Expectations from the union budget 2023- 24

Finance Minister Nirmala Sitharaman will present the Union Budget in the Lok Sabha on February 1, 2023. Experts believe that the Union Budget 2023-24 will be critical for India’s construction and infrastructure sectors.The government is expected to focus on infrastructure development and announce some relief for people in the form of tax benefits. It would be interesting to see how the government plans its expenditure and controls fiscal deficit and inflation.

The industry players and experts are eyeing announcements ranging from industry status to the segment, increase in the affordable housing price band, tax rebate, rationalisation of GST and reforms for better infrastructure that will further help the growth in the sector.

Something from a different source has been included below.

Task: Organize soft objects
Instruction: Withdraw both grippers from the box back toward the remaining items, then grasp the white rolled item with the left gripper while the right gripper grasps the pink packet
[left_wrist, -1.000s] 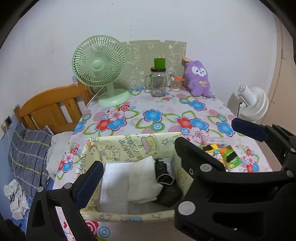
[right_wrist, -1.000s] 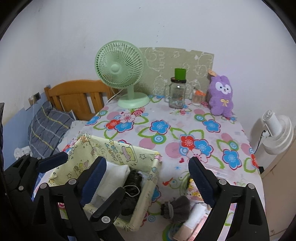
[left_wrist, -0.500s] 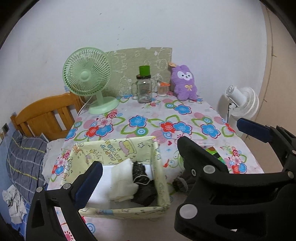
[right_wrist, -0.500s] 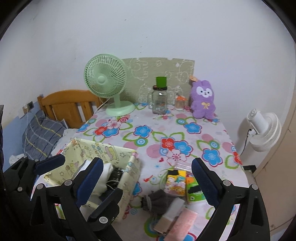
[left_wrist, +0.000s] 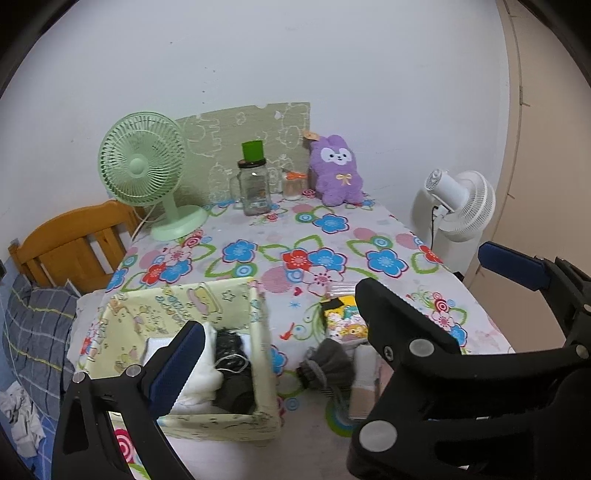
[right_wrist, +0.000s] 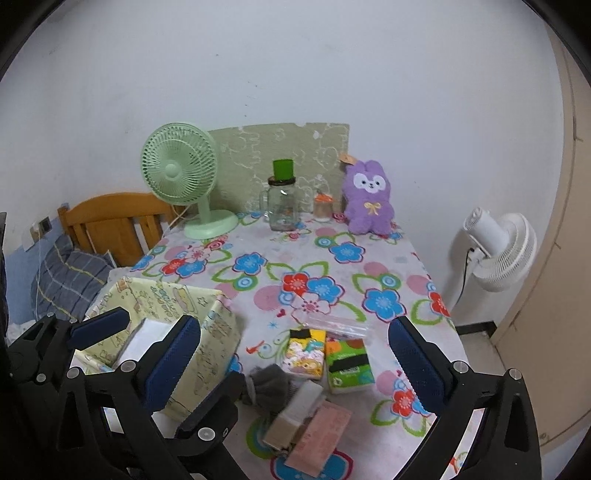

Experts weigh in their pre-budget expectations;

Mr. Yogesh Mudras, Managing Director, Informa Markets, India

“With pressure on countries for climate action and India’s climate commitments of COP26 and COP27, India has been ramping up its efforts towards a greener and more sustainable economy. Industry experts are hoping to reap maximum benefits with the expectation of some tweaks in the tax implications in the upcoming budget, says Mr. Yogesh Mudras, Managing Director, Informa Markets, India.

 India has taken a Net Zero Pledge by 2070; therefore, it becomes important to have incentives to promote renewable energy, 2G ethanol, and flex-fuel hybrid vehicles and to create an Indian market for decarbonisation (Carbon credits).

The government has already approved an outlay of Rs. 19,744 Crores towards the National Green Hydrogen Mission, but to ensure access to low-cost capital for Renewable Energy, Battery Energy Storage Systems and Green Hydrogen project development, the budget 2023 should take measures in line with other RE-focused regions and economies across the globe. The Industry is further looking at the inclusion of petroleum products in GST to reduce costs and offer incentives to OEMs and tax benefits to ESG Bond issuances. Another expectation from the Union Budget 2023-24 is the inclusion of the Power sector, Railway or Airport redevelopment under Section 35AD as a specified business, wherein specific businesses can claim a tax deduction on their capital expenditure.”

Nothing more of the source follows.